After two years of working across the aisle and navigating the channels of Congress, Will Hurd is on the verge of seeing his Modernizing Government Technology Act become law.
Now, he just has to work on an encore. The Texas Republican’s legislation is just one part of an effort to speed up digital transformation in the federal government.
“It’s exciting,” he said in an interview with FedScoop. “We got a bipartisan piece of legislation across the finish line. And it’s something that is going to help the federal government defend its digital infrastructure.”
The MGT Act builds on previous tech laws, such as the Federal Information Technology Acquisition Reform Act, by giving agencies more flexibility to procure IT, and it continues previous efforts to provide more accountability for federal chief information officers on how to manage what agencies buy. The bill proposes to allow agencies to put money saved through IT efficiencies into working capital funds, which can be accessed for up to three years, to fund efforts to modernize their technology. It also would create a centralized fund that agencies can tap into for modernization.
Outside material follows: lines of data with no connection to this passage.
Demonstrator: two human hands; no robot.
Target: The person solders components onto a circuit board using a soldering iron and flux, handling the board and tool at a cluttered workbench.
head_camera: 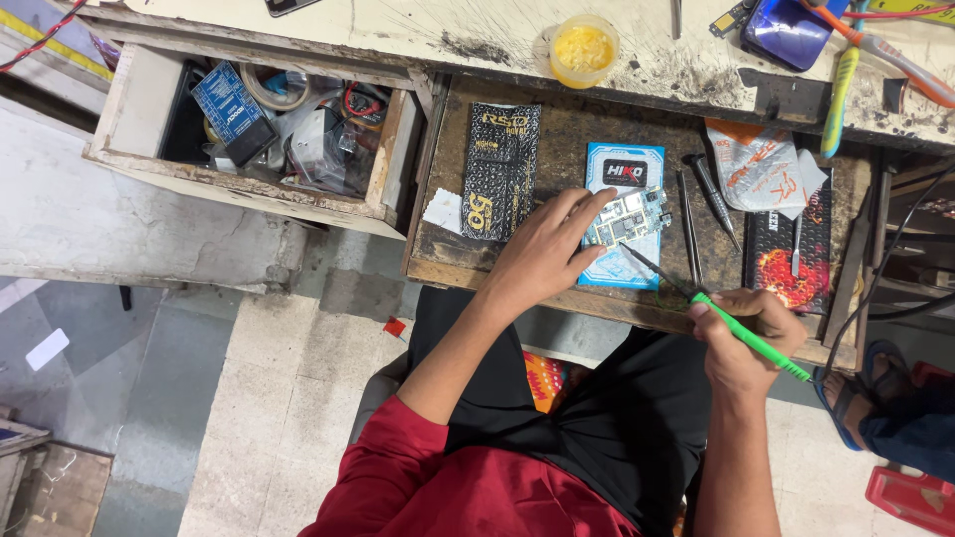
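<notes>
Right hand (744, 333): closing around a green-handled soldering iron (741, 333), its dark tip angling toward the board's lower edge.
Left hand (542, 254): fingers spreading narrow, pressing down on a phone circuit board (629, 219).
Board: lying bare on a blue mat (622, 224) on the pulled-out wooden shelf (438, 268).
Progress: board is already sitting out of its phone; tip is not yet touching it, so the soldering looks undone.
Around: screwdrivers (701, 214) just right, yellow flux pot (583, 48) above, open parts drawer (129, 149) far left.
</notes>
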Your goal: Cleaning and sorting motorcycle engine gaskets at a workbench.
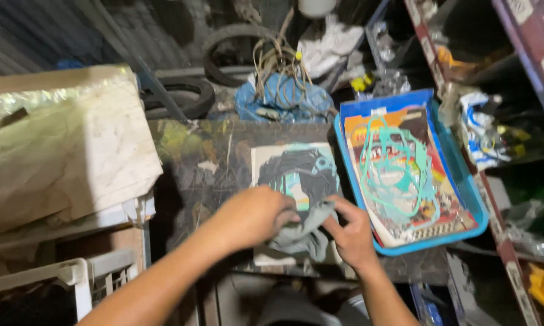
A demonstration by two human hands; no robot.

The congressman, while still a freshman, began his quest to change the way agencies purchase their information technology in July 2016, introducing the Modernizing Outdated and Vulnerable Equipment and Information Technology (MOVE IT) Act — cosponsored by Rep. Gerry Connolly, D-Va., and backed with companion legislation from Sens. Jerry Moran, R-Kansas, and Tom Udall, D-N.M.
That bill was later combined with a modernization bill from Rep. Steny Hoyer, D-Md., and dubbed the MGT Act. It now awaits the president’s signature, having passed Congress a week ago as an amendment to the fiscal 2018 National Defense Authorization Act.
Enactment of Hurd’s bill has been hotly anticipated in certain corners of Capitol Hill and in the White House, where the Trump administration’s Office of American Innovation has voiced support as part of its technology modernization policy.
But Hurd concedes that the legislation is not only a first step in replacing the government’s aging technology infrastructure, but also an incremental one at that.
“When it comes to the working capital funds, this is something we may not really see until the end of the fiscal year,” he said. “I’ve already been in conversation with the Office of American Innovation about where they see which agencies are best prepared to take advantage of this tool.”
MGT implementation could be part of the next FITARA scorecard in spring 2018, he said.
“We’re really getting away from it just being the FITARA scorecard to being a digital hygiene scorecard,” Hurd said.
Will there be a Cyber National Guard?
Beyond monitoring MGT implementation, the congressman said he has his eye on several other projects.
One of Hurd’s longstanding proposals is to create part-time digital service that would incorporate technology experts from the private sector or colleges for 20 days of national service to help strengthen the federal government’s cybersecurity posture.
Among the questions are whether it should replicate the National Guard, which serves both federal and state governments, or follow the lead of the military reserves and report strictly to the federal government.
“We are already drafting legislation,” he said. “The reserve model is probably more accurate in what we are trying to accomplish. We’ve been having conversations with the Office of Management and Budget to ensure that we have the job descriptions and the positions within the IT space.”
Hurd added that conversations are continuing over issues like which agency would manage the reserves, but that he would be forming a “bipartisan posse” to help develop the legislation.
What’s next in federal tech?
When asked what technology issues the federal policymakers will have to tackle next, Hurd said two draw his attention: artificial intelligence and quantum computing.
“When I look at quantum, we should be thinking of that in the same way we thought of Y2K,” he said, comparing technology capable of breaking any current data encryption model to the phenomenon of the late 1990s that potentially threatened to cripple global networks due to a bug in how computers commonly coded dates.
“Y2K came and went without any major thing happening because we spent a lot of time and money being prepared for that eventuality,” he said. “Why does quantum computing matter? Because it’s going to totally upend how we do encryption. And this is something that we have to start thinking about now.”
Alternatively, Hurd said the promise of AI provides the federal government the ability to capitalize on its troves of data to revolutionize the way it provides citizen services, the next step, he said, after moving agencies to the cloud.
“We should be beyond the point of talking about should we transition to the cloud,” he said. “In transitioning to the cloud, making sure it is set up for [incorporating] machine learning is the next step in making sure that we have a government that is responsive to the people that it serves.”
Crossing the goal line
Even with quality legislation and broad support, there are plenty of good ideas in Washington that can die on the vine. Hurd said it takes time and patience to see legislation through Congress, but above all, it takes some advocates.
“Find a partner,” he said. “I’ve been lucky to have a partner like [Rep. Robin Kelly, D-Ill.,] who we’ve worked closely together on these issues. To be able to have folks like Steny Hoyer and [House Majority leader] Kevin McCarthy be supportive of these issues be supportive of these initiatives. Understand the problem and give it to the people that can solve it across multi-jurisdictions.
“It’s assemble that posse before you drop legislation if you expect to get things done.”